Fort Mill Times

Joy of reading stressed for 'Library Week'

Indian Land High School students could earn prizes for thumbing through their favorite novels during lunchtime in the cafeteria or browsing a newspaper's Web site during study hall.

National Library Week, April 14-18, will be filled with reading-themed events, according to Indian Land High School Librarian Elizabeth Ashley, and plenty of opportunities to win prizes.

"Join the Circle of Knowledge" is the theme of National Library Week, Ashley said, and students who are "caught" reading around the school will have their picture taken and posted on a Tree of Knowledge display at the school. Small prizes will be handed out to every student caught reading, and they will be entered into a daily drawing for a $10 gift card to Barnes and Noble and a weekly drawing for a $20 gift card.

"Hopefully we'll run out of prizes," Ashley said. "If we could get everybody in the student body [to read], I'd be happy."

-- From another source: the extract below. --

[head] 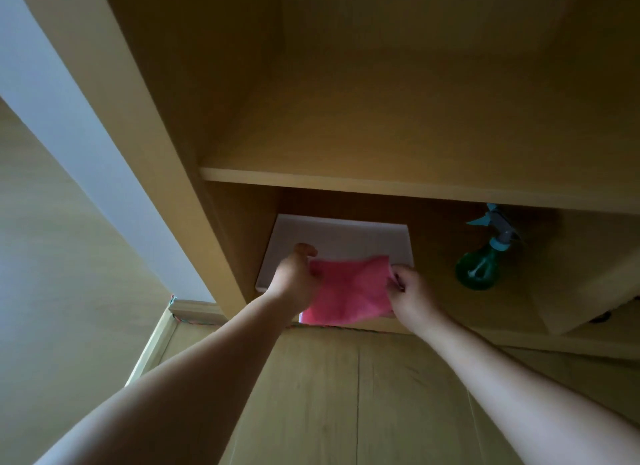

During the week, students will be given time for silent reading as part of their first class of the day. The class that has the most students participating will be rewarded at the end of the week, Ashley said, most likely with a pizza or ice cream party. Classes will also collect "Nickels for Novels," with the class raising the most money receiving a party, she added.

This is the first year that Indian Land has participated in National Library Week.

"It encourages reading and gets the word out that it isn't uncool to read," Ashley said. "Reading is in. We have a lot of readers and it's a big cross-section of students."

Parents are also encouraged to participate. On April 14, during parent-teacher conferences, the school library will be open from 5 p.m. to 8 p.m. for Family Read Night. Parents and students can bring books to read, or browse the shelves for a new book.

High school students read a lot of Web logs and text messages, Ashley said. Reading in any form is good, she added, but it's helpful for students to get into the habit of reading a newspaper or a novel and seeing proper grammar.

"We want them to read those things to, but they need to get into the joy of a novel and letting it take you somewhere," Ashley said. "And learning something new with nonfiction."